AE-Mutties suchen Geldspender
Gerade einen Mütter-sind-immer-Opfer-Beitrag in der links-außen Zeitung SZ gelesen:
Als B. sich von ihrem Mann trennte und mit der Tochter aus dem Hamburger Elbvorort in einen anderen Stadtteil zog, war es aus mit der mütterlichen Gesellschaft: >Da fürchteten sie mich als schlechtes Beispiel und Konkurrenz, auch von befreundeten Müttern wurde ich nicht mehr eingeladen. Jetzt, wo in dieser Clique mehrere Ehen gescheitert sind, ist es wieder anders. Da nehmen sich die Mütter zusammen einen Babysitter und ziehen in die Nacht, um einen neuen Mann und Familienfinanzier zu finden.« Um den dann auch wieder konkurriert wird. Andere Mütter, andere Welten.

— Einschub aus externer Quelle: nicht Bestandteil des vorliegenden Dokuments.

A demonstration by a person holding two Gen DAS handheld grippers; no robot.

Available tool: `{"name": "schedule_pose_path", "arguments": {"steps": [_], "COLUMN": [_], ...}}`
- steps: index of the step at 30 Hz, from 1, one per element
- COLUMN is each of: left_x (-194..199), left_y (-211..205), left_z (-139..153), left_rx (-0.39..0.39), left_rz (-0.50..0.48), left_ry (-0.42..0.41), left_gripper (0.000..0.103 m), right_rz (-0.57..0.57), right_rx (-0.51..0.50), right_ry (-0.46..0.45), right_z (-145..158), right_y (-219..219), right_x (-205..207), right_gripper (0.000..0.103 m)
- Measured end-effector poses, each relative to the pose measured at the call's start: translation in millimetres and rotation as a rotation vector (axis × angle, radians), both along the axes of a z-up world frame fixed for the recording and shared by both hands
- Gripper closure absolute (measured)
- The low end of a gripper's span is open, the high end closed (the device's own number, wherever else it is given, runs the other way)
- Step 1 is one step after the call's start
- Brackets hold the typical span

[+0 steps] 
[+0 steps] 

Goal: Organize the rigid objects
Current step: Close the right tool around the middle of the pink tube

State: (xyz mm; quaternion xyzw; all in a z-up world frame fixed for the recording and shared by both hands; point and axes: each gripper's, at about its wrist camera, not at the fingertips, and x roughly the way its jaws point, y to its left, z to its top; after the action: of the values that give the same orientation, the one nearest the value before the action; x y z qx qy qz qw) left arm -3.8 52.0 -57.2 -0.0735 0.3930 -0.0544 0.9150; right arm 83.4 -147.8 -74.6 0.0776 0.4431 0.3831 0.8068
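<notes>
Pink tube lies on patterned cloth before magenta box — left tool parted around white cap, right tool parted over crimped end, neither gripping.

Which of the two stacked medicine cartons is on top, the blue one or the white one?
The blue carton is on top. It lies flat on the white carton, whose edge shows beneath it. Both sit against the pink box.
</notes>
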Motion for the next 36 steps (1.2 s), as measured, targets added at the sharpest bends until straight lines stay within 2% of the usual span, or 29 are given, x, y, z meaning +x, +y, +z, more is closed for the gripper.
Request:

Das sagt eigentlich alles über deren Männerbild aus.
Weiter heist es:
Ein Kind zu kriegen ist in dieser Gesellschaft meist keine logische Entwicklung eines Frauenlebens mehr, sondern ein per unterlassener Empfängnisverhütung gesteuerter Beitrag zur selbstverwirklichten Biografie. Daran ist ironischerweise auch die >Mein Bauch gehört mir« -Frauenbewegung schuld, die >bewusste Mutterschaft« als weibliche Kernkompetenz besetzte, um sich als moralisch bessere Menschen von der patriarchalen, berechnenden Karrierewelt der Männer abzuheben.